In contrast the number of people killed by heavy goods vehicles which were not affected by the introduction of the seatbelt laws decreased. These drivers now felt that for them, the speed at which costs of time and benefits of safety were balanced was lower. The risk homeostasis theory and its documented affects on speeding have serious implications for the communication of risk. Under the risk homeostasis theory the assessment of costs and benefits is carried out at an unconscious level.
Therefore simply telling people to drive more slowly will not work.This has been illustrated in the failure of campaigns which urge drivers to slow down around schools. In order to effectively slow down drivers, the relationship between the cost of speeding and the benefits of the time saved must be altered. We can either do this by harsh punishment of drivers caught speeding or making traffic jams a more socially accepted excuse to be late (Howarth,1988). When risks are taken only after weighing up the pros and the cons, (for example in finance) this is known as taking a risk. When there is no conscious analysis of risk, this is known as running a risk.
Often when we run a risk we are confronted by risks that we had not considered. Saarinen (1966) found that perception of risk grows more accurate and discriminating when people have greater direct experience of specific hazards. Obviously it is not advisable for people to experience the consequences of particular hazards in order to improve their perception of risk. Therefore in the field of accident prevention, accidents are studied, their risks are revealed and preventative action is taken to minimize their future effects. Wagenarr (1987) analysed 57 accidents at sea.
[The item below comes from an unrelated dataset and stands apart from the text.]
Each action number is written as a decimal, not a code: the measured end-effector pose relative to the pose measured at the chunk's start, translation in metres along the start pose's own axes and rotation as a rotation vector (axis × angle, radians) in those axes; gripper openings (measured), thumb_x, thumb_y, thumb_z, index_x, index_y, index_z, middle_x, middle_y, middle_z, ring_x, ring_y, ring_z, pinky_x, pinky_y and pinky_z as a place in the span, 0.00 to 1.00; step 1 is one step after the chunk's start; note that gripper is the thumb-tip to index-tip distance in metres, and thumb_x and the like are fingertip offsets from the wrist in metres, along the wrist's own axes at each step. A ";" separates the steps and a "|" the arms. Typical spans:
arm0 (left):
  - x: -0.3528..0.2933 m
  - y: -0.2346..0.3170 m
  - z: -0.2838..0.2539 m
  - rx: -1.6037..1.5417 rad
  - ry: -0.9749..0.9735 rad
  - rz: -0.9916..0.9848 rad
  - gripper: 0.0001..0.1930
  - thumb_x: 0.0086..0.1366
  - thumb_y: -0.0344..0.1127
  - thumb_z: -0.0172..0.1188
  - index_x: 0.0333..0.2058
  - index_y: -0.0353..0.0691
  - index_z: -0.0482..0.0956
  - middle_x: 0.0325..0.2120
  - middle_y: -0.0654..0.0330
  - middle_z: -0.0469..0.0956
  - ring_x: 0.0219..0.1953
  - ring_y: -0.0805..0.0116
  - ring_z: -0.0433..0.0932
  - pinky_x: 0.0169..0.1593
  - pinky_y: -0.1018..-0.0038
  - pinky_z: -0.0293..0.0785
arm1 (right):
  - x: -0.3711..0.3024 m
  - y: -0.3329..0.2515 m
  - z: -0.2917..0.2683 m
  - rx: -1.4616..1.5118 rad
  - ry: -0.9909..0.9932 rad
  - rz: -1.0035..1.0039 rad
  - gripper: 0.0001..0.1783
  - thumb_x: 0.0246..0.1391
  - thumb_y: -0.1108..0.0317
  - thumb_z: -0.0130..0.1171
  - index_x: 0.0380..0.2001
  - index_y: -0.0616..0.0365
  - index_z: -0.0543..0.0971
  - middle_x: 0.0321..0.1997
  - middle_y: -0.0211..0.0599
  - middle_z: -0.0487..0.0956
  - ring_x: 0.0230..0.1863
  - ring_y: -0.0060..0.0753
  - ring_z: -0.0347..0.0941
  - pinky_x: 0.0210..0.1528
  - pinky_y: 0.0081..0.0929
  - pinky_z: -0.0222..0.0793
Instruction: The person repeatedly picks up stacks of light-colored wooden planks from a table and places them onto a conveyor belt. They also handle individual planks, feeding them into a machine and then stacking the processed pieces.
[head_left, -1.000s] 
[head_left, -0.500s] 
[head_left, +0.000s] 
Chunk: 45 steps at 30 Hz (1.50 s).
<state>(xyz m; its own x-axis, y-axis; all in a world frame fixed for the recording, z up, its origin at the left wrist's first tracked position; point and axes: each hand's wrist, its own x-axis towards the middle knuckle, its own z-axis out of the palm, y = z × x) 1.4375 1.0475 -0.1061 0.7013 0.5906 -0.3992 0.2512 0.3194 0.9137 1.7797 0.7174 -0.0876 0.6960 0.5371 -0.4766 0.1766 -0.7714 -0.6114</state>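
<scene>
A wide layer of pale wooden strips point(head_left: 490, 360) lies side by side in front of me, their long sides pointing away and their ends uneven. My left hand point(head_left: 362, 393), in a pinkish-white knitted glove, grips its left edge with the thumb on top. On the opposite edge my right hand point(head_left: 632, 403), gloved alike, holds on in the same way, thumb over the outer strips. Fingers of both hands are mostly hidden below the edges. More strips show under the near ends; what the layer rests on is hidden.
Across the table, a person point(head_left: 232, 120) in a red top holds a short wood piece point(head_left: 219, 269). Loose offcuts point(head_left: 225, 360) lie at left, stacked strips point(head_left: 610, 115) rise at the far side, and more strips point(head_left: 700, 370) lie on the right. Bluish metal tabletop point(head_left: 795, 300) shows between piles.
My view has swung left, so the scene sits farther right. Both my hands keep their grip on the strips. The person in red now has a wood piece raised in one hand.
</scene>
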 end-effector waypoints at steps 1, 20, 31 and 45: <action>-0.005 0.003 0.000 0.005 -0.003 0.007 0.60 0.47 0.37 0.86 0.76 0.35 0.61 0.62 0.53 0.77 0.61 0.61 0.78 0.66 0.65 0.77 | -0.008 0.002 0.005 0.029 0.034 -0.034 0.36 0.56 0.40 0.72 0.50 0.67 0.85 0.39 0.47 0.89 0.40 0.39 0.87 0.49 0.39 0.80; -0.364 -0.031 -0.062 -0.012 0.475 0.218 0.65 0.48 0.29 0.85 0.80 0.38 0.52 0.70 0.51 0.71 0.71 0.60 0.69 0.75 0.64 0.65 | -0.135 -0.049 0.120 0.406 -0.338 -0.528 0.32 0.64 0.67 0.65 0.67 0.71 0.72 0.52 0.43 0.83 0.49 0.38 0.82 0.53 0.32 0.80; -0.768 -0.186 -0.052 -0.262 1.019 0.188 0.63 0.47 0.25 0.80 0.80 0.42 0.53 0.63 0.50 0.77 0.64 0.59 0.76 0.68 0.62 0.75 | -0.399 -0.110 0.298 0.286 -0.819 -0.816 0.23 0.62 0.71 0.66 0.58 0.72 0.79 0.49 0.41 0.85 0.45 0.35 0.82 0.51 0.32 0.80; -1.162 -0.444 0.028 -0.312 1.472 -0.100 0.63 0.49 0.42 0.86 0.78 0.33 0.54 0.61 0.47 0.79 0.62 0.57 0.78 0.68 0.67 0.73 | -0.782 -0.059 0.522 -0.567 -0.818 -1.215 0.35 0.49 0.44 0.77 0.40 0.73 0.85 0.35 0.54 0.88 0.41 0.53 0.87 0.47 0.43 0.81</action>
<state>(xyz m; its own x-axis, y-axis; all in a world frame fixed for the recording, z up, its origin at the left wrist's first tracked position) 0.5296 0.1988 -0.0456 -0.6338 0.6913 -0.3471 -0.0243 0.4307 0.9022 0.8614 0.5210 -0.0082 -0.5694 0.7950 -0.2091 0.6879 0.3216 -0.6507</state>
In 21% of cases information about the imminent danger was not available.In 27%, the information was received but not considered to be problematic, in 15% the error was in not considering the alternative that would have solved the problem and in 36% the error was in failing to evaluate the consequences of the action. Therefore 83% of accidents at sea occurred because there was no calculated acceptance of risk and people were thus taken by surprise. This study emphasizes how crucial accurate communication of risk is in the field of accident prevention. Understanding how we perceive, take and communicate risks is an important topic especially in the light of the recent terrorist threat.
Public perceptions of Slovic's (1987) risk factors, especially dread risk are at the forefront of our minds. Given the existence of other factors such as extensive media coverage, the vividness or availability of a threat and the recency of catastrophe which have all been shown to add to perception of risk we are living in a society in a constant state of anxiety over risks which are perceived as unknown, uncontrollable and of possible catastrophic impact. The global tightening of security measures illustrates the value placed on preventative behaviours when perceptions of risk are high.